**DATASET EXTRACT**
- - - - -

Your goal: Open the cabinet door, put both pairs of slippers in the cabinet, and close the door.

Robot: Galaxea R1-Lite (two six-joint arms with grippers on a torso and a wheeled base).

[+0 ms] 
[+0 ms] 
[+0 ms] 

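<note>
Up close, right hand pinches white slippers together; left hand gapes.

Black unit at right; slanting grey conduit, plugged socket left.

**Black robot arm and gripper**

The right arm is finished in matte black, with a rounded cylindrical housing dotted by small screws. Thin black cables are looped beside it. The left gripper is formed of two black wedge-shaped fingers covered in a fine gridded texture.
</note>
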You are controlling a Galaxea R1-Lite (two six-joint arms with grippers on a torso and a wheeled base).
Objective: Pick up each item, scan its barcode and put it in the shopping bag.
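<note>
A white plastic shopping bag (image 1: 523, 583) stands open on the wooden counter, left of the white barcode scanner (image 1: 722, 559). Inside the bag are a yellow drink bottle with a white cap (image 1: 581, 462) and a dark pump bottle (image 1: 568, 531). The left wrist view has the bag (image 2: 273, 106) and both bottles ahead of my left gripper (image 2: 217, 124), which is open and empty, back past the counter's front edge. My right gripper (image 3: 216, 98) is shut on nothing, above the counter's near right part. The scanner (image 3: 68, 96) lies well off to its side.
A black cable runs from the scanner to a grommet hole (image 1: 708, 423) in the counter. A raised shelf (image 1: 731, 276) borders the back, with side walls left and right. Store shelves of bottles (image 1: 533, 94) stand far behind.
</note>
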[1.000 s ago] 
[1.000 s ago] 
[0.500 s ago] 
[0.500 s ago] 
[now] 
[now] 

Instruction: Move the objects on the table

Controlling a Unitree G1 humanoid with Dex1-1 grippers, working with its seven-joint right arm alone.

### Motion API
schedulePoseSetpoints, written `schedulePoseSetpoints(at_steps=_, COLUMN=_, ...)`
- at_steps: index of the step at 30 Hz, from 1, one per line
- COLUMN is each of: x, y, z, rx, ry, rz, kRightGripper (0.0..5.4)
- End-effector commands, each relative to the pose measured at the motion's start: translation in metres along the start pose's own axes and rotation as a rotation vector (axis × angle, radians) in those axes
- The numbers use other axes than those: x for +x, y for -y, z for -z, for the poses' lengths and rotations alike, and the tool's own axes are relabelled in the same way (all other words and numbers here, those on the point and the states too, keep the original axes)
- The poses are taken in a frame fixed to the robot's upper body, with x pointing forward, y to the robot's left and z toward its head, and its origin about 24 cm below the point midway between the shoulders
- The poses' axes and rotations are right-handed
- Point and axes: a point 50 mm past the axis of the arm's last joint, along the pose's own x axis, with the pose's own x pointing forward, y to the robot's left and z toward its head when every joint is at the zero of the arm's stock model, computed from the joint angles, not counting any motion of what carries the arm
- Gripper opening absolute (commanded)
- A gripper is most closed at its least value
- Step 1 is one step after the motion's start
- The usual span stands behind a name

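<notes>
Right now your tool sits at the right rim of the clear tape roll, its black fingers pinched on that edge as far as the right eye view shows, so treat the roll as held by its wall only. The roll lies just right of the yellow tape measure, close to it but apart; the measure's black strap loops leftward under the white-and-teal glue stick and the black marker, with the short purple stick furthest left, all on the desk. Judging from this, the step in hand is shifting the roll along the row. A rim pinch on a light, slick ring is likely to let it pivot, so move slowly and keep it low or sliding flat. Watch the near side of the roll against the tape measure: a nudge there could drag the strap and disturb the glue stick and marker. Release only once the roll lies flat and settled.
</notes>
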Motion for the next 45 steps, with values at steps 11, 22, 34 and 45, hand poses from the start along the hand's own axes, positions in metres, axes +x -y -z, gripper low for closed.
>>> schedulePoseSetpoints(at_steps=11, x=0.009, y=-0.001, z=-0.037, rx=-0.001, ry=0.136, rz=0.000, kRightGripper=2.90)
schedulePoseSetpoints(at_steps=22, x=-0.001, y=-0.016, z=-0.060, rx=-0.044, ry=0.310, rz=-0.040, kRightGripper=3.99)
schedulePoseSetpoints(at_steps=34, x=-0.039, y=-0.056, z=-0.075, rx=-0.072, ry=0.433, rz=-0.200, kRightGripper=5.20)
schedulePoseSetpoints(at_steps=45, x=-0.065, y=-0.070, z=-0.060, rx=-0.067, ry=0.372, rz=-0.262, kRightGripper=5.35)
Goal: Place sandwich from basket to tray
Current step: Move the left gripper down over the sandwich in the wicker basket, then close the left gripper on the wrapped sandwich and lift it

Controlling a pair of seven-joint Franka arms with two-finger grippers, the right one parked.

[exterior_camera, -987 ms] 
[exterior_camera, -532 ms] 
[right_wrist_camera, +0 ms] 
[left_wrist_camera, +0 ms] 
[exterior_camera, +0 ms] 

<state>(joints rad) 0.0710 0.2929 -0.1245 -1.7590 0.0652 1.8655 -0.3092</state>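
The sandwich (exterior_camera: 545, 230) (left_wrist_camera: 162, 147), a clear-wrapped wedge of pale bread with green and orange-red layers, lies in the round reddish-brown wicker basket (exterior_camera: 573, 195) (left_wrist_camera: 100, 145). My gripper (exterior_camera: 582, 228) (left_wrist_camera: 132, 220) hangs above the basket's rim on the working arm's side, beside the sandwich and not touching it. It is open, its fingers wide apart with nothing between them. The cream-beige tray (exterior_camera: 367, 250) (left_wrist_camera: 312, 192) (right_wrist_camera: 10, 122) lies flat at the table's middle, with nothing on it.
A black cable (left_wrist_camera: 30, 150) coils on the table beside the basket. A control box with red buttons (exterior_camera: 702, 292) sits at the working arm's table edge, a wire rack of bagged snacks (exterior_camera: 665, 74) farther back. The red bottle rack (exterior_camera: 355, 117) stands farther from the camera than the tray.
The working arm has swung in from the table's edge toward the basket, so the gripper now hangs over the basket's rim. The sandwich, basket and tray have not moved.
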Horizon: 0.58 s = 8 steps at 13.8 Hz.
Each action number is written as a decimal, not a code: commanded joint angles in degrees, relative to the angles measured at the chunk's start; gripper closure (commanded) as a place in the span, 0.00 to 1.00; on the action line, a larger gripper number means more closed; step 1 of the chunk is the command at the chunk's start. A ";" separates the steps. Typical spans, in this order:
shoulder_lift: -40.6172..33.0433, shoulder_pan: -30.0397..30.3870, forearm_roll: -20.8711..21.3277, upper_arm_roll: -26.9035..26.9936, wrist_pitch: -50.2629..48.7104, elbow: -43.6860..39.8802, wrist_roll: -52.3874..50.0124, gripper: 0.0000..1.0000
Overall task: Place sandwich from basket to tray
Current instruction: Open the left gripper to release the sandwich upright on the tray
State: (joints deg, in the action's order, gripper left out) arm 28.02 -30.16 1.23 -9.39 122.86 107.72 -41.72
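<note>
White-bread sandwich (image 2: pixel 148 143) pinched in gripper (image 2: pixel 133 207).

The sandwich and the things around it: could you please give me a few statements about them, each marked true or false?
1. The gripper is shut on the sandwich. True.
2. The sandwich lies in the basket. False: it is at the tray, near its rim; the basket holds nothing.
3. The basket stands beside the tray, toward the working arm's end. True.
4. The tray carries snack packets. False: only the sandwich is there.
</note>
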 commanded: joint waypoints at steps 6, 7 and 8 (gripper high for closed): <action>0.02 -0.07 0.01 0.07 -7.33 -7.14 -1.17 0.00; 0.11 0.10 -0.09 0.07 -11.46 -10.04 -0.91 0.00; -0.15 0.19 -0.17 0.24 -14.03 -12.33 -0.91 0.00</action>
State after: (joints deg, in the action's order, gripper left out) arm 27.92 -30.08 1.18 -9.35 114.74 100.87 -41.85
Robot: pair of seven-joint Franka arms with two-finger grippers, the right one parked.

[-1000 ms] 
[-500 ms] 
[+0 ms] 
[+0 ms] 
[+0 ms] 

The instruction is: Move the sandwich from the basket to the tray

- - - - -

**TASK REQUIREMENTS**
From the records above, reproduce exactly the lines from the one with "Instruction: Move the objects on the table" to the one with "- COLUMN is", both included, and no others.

**WRITTEN ANSWER**
Instruction: Move the objects on the table

Controlling a Unitree G1 humanoid with Dex1-1 grippers, working with its seven-joint right arm alone.

### Motion API
schedulePoseSetpoints, written `schedulePoseSetpoints(at_steps=_, COLUMN=_, ...)`
- at_steps: index of the step at 30 Hz, from 1, one per line
- COLUMN is each of: x, y, z, rx, ry, rz, kRightGripper (0.0..5.4)

The answer requires nothing further.